Sementara itu Mensesneg Era Presiden Gus Dur, Bondan Gunawan menekankan secara historis bahwa semangat berdikari harus terus digelorakan. Pasalnya hal ini bukanlah sekedar perjuangan segelintir buruh tapi ini soal kecintaan terhadap tanah air. Perjuangan ini yang masih belum selesai.

“Kita kok yah senang terhina karena tidak dipercaya sebagai bangsa sendiri utk mengelola aset strategis nasional JICT dan Koja,” ucap Bondan.,

Di sisi lain, Ekonom INDEF Bima Yudhistira melihat ada konspirasi global.

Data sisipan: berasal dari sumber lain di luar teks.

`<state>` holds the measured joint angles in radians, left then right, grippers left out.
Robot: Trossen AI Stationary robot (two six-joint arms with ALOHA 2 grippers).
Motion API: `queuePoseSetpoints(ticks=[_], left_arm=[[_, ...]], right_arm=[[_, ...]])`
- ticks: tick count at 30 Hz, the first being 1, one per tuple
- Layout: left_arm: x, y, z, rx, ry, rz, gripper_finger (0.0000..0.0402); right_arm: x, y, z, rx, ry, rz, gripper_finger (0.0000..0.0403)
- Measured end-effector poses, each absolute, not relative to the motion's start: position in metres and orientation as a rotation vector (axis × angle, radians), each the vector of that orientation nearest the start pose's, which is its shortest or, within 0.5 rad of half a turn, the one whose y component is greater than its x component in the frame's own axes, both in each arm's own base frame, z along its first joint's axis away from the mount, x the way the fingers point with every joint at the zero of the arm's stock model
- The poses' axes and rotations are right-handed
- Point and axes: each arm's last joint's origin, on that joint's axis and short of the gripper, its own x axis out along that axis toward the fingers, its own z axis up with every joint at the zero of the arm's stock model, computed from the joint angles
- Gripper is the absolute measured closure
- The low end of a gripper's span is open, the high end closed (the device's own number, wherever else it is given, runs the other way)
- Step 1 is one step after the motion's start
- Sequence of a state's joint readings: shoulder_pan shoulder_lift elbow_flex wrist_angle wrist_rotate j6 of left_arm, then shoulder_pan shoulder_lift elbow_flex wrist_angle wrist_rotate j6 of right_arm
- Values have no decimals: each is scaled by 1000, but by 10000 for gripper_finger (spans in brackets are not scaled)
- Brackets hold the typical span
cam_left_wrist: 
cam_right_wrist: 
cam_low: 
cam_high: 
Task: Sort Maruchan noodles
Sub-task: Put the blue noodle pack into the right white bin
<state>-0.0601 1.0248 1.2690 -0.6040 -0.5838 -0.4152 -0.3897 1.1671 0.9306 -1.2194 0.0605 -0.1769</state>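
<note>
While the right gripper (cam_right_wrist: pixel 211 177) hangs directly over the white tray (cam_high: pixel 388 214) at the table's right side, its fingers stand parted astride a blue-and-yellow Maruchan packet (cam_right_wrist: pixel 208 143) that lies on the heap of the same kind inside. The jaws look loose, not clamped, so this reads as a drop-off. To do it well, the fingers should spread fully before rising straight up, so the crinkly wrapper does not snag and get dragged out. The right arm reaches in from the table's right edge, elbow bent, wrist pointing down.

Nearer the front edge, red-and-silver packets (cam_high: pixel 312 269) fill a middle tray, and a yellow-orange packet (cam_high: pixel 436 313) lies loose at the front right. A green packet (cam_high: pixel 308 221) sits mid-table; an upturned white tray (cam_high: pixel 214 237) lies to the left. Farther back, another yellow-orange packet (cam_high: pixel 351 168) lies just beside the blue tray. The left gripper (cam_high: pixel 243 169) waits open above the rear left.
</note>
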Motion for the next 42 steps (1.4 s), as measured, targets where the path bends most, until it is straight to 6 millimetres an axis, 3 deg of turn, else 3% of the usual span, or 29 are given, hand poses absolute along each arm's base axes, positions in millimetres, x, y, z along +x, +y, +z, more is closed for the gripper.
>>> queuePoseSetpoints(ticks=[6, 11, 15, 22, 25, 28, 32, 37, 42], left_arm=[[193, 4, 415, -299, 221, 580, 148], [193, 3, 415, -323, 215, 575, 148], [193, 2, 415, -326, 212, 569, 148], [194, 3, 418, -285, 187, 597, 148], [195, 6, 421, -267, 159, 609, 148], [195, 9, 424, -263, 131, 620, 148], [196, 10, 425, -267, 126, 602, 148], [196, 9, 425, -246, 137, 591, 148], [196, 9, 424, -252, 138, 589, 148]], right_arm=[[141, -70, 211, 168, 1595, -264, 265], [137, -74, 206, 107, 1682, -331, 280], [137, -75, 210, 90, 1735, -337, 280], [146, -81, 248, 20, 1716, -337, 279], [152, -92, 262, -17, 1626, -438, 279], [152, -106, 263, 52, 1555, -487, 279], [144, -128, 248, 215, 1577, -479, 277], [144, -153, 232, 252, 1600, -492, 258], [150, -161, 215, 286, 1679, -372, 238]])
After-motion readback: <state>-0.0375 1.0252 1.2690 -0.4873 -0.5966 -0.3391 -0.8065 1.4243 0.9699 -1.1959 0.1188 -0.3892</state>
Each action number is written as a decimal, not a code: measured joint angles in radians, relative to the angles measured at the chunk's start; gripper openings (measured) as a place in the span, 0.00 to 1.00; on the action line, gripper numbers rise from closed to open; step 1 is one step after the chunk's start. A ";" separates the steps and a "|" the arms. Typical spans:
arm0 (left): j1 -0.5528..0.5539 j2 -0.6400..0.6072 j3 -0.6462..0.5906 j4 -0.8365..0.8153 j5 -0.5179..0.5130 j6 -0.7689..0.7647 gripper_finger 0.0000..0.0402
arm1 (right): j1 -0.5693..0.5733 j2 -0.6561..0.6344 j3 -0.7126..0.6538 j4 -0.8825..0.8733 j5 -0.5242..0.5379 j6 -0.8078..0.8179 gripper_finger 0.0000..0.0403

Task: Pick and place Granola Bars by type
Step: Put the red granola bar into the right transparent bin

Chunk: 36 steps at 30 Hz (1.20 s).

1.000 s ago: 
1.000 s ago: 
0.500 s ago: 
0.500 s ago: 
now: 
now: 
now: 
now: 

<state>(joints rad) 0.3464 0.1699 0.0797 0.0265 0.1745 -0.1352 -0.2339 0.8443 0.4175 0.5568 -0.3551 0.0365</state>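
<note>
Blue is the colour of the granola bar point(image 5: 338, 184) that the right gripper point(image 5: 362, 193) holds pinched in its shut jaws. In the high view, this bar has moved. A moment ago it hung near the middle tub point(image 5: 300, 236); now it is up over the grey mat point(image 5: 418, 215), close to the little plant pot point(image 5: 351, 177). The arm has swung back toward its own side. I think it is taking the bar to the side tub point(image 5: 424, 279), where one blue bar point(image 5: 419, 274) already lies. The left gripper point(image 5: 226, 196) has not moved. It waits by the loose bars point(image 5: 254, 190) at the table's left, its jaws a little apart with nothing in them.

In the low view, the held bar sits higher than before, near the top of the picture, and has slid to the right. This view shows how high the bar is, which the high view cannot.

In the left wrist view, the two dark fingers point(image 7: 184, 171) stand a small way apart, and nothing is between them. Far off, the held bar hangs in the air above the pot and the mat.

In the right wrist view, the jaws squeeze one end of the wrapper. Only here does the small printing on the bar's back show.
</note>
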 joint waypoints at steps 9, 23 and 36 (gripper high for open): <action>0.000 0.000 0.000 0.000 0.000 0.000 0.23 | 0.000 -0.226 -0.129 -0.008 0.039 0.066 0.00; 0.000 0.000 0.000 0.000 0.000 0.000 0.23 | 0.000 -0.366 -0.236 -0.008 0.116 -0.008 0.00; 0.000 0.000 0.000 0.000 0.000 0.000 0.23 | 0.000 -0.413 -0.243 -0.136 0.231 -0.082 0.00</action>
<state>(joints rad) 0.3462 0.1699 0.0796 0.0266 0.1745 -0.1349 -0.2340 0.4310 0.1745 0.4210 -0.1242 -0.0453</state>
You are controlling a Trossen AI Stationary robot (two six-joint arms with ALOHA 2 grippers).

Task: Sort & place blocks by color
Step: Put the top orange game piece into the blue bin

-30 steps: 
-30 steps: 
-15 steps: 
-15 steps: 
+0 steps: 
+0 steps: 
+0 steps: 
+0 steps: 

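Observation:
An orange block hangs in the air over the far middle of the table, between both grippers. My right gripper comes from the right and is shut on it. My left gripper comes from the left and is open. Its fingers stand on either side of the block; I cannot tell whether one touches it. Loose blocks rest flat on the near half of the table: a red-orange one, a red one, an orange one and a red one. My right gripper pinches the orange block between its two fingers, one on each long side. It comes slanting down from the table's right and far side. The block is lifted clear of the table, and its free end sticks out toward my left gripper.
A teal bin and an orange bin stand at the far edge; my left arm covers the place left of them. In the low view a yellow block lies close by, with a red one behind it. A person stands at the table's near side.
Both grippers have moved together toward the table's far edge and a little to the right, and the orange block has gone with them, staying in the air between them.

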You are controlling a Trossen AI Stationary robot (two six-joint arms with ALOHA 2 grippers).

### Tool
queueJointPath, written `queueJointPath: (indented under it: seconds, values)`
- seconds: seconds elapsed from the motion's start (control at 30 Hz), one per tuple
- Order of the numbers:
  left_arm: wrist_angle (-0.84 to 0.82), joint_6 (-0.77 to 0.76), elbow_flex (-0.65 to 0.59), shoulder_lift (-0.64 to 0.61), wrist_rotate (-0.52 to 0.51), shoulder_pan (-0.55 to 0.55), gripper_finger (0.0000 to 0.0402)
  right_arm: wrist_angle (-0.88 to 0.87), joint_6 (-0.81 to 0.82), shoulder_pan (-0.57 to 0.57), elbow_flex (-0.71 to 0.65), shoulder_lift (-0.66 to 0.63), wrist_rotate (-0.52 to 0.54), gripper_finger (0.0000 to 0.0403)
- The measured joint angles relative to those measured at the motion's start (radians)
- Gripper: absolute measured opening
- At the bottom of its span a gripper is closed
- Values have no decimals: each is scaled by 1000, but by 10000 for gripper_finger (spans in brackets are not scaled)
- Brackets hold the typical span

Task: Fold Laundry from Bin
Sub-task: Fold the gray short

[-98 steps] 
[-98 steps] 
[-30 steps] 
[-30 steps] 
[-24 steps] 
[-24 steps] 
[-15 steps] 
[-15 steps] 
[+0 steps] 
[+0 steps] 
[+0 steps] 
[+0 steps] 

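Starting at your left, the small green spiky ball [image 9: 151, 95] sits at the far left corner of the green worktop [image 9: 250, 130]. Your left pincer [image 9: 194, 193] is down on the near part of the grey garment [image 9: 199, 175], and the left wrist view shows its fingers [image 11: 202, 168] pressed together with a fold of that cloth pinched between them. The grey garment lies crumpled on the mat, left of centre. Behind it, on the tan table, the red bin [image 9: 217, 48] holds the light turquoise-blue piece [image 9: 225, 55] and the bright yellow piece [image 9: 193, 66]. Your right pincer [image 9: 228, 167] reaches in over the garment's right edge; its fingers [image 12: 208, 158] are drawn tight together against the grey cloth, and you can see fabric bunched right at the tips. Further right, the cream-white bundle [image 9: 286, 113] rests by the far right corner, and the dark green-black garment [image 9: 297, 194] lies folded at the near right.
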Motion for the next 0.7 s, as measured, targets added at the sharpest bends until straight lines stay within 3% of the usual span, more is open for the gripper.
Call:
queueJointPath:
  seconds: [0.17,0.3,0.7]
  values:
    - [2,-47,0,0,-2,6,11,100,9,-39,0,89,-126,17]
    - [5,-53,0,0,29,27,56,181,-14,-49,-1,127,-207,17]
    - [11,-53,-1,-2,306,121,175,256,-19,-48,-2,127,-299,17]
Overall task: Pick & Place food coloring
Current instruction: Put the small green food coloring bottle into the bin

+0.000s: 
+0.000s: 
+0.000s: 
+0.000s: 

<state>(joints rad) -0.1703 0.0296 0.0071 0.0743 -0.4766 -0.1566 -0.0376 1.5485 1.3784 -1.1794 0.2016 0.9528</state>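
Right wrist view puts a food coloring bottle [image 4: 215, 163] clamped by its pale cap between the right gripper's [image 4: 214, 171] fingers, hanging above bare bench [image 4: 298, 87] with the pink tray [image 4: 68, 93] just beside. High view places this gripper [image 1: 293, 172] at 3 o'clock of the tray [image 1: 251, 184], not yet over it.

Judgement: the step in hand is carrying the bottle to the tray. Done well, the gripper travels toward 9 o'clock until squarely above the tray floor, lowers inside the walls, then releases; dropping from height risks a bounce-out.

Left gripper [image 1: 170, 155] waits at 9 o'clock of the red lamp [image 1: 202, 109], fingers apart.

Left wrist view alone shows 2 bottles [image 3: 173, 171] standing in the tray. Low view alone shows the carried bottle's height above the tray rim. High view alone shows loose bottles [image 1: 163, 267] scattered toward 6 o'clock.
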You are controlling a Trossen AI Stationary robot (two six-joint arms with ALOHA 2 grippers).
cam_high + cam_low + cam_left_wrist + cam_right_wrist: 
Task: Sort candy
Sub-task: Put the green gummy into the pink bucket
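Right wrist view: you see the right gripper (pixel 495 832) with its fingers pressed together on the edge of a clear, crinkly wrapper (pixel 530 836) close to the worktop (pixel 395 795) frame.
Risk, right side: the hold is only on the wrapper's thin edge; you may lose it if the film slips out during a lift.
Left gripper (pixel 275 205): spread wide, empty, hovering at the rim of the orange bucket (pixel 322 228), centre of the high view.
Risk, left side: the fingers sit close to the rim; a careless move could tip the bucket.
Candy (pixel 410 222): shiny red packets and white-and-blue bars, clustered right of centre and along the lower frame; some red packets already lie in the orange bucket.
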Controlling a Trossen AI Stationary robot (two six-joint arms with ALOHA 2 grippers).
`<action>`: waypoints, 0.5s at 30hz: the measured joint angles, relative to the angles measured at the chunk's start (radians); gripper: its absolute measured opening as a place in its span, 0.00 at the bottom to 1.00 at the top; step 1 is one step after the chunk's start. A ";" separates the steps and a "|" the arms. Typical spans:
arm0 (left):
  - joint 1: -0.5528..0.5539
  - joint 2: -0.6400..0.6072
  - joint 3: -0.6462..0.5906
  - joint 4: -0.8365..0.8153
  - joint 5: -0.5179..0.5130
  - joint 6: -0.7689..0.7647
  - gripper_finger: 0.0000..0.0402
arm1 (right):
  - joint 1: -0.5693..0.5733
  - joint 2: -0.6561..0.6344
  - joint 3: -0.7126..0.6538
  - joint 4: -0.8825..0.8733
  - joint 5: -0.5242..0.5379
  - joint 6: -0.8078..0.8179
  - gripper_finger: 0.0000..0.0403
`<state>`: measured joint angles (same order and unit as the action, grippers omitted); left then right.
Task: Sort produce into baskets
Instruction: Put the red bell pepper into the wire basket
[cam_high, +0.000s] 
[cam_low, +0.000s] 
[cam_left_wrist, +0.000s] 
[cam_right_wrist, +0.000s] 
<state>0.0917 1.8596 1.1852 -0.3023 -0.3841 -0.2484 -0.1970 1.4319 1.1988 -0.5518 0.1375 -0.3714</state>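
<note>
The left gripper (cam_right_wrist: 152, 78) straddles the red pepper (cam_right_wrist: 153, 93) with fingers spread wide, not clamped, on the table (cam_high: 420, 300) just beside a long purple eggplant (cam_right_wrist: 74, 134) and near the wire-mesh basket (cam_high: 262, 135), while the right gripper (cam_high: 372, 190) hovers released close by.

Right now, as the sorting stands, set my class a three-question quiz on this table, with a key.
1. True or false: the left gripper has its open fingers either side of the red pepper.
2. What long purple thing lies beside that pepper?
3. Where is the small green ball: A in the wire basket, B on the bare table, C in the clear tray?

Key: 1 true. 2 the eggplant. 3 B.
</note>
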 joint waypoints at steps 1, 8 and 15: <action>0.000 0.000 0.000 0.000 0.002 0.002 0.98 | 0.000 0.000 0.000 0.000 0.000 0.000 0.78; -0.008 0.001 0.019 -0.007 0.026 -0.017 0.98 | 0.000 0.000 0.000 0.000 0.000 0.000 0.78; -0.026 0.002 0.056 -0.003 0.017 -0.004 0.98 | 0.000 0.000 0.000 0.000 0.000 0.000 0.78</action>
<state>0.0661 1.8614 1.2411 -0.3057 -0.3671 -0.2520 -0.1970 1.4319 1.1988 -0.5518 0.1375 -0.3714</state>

Pada tiga tahun lalu, satu hal yang paling membekas adalah pemerintah memaksa BUMN menerbitkan obligasi global atau global Bond.

“Hingga sekerang kalau BUMN kesulitan uang, akhirnya salah satu caranya dengan menerbitkan obligasi global Bond. Ini pemaksaan BUMN demi pembiayaan infrastruktur,” jelasnya.

Pemerintah pada awalnya bercita-cita membangun infrastruktur. Pembangunan tersebut membutuhkan angggaran Rp4.000 triliun, sedangkan kemampuan APBN hanya 10 persen, sisanya dibagi ke swasta dan BUMN. Akhirnya ini menjadi akar permasalahan BUMN saat ini.

“Kenapa dipaksakan? Awalnya karena cita-cita pembangunan infrastruktur. Namun ternyata diluar prediksi. Infrastruktur tersebut tidak mengurangi ongkos logistik. Model ini yang bikin rusak,” kata Bima.

Bima khawatir bukan hanya aset strategis JICT tapi akan terjadi bom waktu yang akan meledak.

“Pada satu titik BUMN akan menyerah. Contohnya Pelindo II yang mulai kepayahan membayar hutang global bond. Pada akhirnya harga yang dibayar Indonesia akan sangat mahal. Bahkan nasionalisasi BUMN seperti JICT dari Hutchison hanya angan-angan,” ujarnya.